# Canadian jets scrambled to intercept Russian bomber before Obama visit



## hammond (27 Feb 2009)

http://www.cbc.ca/canada/story/2009/02/27/arctic-russia.html

Canadian fighter jets were scrambling to intercept a Russian plane approaching Canadian airspace shortly before U.S. President Barack Obama visited Ottawa, the defence minister said Friday.

Peter MacKay said he wasn't accusing Russia of deliberately timing the flight to coincide with the visit — when Canadian security was focused in Ottawa — but he did call it a "strong coincidence."

"It was a strong coincidence which we met with … CF-18 fighter planes and world-class pilots that know their business," said MacKay.

"[The pilots] sent a strong signal they should back off and stay out of our airspace."

MacKay confirmed the incident at a news conference Friday in Ottawa with the chief of the defence staff and the commander of NORAD.

The CF-18s took off from Cold Lake, Alta., on Feb. 16 after NORAD detected the bomber headed for Canadian airspace. The aircraft never did enter North American airspace.

Obama arrived in Ottawa on Feb. 19 to meet with Prime Minister Stephen Harper. He spent six hours in the nation's capital.

Russian aircraft regularly probed into North American airspace during the Cold War and Canadian and American fighters routinely tracked the snoopers and escorted them back into international air space.

Such flights were suspended for years after the collapse of the Soviet Union, but resumed in recent years as Russia pushed its claim on the Arctic and oil wealth allowed the country to spend more on its military.

MacKay said Canada has seen "increased activity" in recent years.

Last summer, then-foreign affairs minister David Emerson said Russian intrusions into Canadian air space had greatly increased.


----------



## George Wallace (27 Feb 2009)

And all the while, the Canadian Public slept safely in their beds, in ignorant bliss, caring nothing of those who stand on guard to protect them.


----------



## ltmaverick25 (27 Feb 2009)

Someone should make sure Jack Layton gets a glimpse of this article.  Maybe the perceived thread to Laytons beloved idol will encourage him to wake up.


----------



## Kebel (27 Feb 2009)

Count on me to forward it to every single Québec separatists..


----------



## leroi (27 Feb 2009)

George Wallace said:
			
		

> And all the while, the Canadian Public slept safely in their beds, in ignorant bliss, caring nothing of those who stand on guard to protect them.

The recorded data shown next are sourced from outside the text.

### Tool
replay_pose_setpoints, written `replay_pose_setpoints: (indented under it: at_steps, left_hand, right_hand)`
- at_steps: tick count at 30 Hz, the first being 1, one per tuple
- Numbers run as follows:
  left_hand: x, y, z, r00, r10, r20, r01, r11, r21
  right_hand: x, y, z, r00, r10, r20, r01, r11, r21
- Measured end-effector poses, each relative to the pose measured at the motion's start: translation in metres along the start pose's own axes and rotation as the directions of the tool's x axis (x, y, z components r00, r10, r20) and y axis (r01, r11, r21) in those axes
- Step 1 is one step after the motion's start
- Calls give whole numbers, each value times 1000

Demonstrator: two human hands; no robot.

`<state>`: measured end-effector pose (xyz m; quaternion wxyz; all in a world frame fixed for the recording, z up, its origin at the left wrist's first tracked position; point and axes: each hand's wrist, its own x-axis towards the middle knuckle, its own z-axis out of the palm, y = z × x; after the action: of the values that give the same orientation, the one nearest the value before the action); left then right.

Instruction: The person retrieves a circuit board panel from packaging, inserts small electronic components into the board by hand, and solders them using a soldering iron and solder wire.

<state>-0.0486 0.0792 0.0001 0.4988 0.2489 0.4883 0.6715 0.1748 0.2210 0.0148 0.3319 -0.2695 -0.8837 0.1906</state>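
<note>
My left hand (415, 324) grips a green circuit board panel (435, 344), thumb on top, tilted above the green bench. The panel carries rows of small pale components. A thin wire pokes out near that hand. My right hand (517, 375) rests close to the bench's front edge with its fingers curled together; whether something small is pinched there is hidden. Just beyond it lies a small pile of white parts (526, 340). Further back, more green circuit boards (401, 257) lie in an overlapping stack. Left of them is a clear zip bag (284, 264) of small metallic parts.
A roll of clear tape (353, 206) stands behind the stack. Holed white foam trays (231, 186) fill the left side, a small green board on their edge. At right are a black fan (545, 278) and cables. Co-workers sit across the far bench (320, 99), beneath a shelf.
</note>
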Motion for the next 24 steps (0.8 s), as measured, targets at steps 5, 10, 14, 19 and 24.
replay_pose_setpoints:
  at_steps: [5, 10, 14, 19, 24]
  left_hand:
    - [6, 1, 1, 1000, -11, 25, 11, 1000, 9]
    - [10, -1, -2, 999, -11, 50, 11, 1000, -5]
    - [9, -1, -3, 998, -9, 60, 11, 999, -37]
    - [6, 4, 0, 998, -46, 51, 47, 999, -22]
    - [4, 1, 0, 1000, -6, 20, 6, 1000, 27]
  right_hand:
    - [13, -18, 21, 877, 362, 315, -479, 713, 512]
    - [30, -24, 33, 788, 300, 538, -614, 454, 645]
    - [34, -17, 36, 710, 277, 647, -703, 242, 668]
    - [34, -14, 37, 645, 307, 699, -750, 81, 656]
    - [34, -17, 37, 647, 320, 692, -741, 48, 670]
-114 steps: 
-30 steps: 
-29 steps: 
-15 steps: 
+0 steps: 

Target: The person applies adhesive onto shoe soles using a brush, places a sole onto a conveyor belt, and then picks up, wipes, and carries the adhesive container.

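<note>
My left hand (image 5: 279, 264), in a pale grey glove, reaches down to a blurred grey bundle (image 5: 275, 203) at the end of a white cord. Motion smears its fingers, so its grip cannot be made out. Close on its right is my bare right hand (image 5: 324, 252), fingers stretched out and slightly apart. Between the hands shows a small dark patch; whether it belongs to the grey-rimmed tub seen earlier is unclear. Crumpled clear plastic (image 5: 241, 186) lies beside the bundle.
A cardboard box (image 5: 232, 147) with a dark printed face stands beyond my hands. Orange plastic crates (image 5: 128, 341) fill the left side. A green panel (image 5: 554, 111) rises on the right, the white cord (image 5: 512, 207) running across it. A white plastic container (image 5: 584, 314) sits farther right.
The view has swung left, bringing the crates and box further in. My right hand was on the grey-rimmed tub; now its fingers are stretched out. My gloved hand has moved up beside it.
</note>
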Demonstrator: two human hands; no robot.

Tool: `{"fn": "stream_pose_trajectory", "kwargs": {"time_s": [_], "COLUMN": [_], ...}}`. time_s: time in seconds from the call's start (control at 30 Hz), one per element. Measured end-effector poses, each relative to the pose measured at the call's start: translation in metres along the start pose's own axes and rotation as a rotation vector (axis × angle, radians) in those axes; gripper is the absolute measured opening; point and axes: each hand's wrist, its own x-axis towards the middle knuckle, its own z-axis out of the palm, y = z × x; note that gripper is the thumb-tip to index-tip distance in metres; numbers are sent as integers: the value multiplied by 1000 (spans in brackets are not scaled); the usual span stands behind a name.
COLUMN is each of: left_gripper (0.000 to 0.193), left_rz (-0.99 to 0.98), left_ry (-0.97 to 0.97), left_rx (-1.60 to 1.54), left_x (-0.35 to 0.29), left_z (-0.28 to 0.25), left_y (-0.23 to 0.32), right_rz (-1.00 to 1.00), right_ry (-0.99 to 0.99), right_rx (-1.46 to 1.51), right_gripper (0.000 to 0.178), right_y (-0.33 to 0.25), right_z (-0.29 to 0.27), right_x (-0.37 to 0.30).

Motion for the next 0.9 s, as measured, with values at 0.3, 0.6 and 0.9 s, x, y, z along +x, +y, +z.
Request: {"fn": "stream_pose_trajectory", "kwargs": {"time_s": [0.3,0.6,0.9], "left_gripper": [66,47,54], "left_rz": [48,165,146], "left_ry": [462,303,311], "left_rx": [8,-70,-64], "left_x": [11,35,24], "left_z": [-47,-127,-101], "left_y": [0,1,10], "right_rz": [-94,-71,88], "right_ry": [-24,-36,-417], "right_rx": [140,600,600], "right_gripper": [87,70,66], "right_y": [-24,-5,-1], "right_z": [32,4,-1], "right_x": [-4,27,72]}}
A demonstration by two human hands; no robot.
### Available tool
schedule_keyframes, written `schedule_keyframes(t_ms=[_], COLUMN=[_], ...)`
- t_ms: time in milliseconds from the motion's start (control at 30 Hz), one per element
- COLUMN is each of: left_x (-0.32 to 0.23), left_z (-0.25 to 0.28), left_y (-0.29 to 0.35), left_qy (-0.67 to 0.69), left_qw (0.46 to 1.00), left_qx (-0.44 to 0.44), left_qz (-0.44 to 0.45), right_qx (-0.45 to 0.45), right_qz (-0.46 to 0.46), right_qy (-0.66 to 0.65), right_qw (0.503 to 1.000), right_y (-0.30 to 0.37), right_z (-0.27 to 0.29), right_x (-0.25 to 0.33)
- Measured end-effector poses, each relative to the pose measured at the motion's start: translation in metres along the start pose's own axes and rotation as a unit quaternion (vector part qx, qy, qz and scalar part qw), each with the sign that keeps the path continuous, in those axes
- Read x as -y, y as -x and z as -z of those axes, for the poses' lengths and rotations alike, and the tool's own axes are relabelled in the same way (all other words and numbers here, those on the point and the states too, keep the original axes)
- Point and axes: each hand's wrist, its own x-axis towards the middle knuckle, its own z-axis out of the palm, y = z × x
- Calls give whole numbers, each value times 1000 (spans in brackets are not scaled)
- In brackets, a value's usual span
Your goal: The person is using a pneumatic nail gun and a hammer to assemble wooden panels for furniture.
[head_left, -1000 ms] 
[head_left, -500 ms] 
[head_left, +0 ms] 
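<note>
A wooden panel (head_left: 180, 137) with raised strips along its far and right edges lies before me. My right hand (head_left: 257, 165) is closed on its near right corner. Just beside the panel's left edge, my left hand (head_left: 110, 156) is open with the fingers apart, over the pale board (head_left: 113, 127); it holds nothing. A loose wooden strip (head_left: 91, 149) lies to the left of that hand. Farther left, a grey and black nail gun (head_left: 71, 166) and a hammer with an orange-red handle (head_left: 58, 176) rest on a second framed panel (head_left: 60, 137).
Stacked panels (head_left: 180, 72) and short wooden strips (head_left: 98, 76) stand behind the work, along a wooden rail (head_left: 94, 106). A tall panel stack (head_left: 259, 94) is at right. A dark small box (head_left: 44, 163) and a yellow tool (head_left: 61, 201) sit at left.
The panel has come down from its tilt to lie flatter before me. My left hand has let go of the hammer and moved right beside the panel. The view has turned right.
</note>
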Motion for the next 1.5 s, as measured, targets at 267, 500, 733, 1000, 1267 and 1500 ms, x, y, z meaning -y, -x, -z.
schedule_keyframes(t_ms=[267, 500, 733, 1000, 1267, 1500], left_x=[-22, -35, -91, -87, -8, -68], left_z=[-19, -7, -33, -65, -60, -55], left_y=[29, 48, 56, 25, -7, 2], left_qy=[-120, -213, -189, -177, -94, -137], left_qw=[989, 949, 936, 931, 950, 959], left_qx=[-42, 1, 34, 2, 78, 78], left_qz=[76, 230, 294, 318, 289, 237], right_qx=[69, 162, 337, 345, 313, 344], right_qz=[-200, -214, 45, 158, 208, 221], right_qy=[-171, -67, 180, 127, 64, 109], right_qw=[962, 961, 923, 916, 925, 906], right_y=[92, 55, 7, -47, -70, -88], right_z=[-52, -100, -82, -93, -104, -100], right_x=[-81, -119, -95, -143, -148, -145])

Mr. Wallace, I care  God bless those pilots. :yellow: 

I want to point out that after the visit I'd done searches and Ottawa officially published security reports to the effect that nothing un-towards had occurred during the Obama visit. (Sorry can't remember exactly where I'd searched--might have been an RCMP news brief.)

Hmm ... "strong coincidence??" ... although it's good to see Peter MacKay's diplomacy skills are intact, this ciivy doesn't believe it was a "coincidence."


----------



## Civvymedic (27 Feb 2009)

So what would they have been doing? Trying to test our response during a time of increased security obviously, but would the aircraft have been carrying electronic surveillance? Would it be empty and just there to assist with claiming sovereignty over the arctic if we dint respond? Would ships and a base come next over time if we didn't respond?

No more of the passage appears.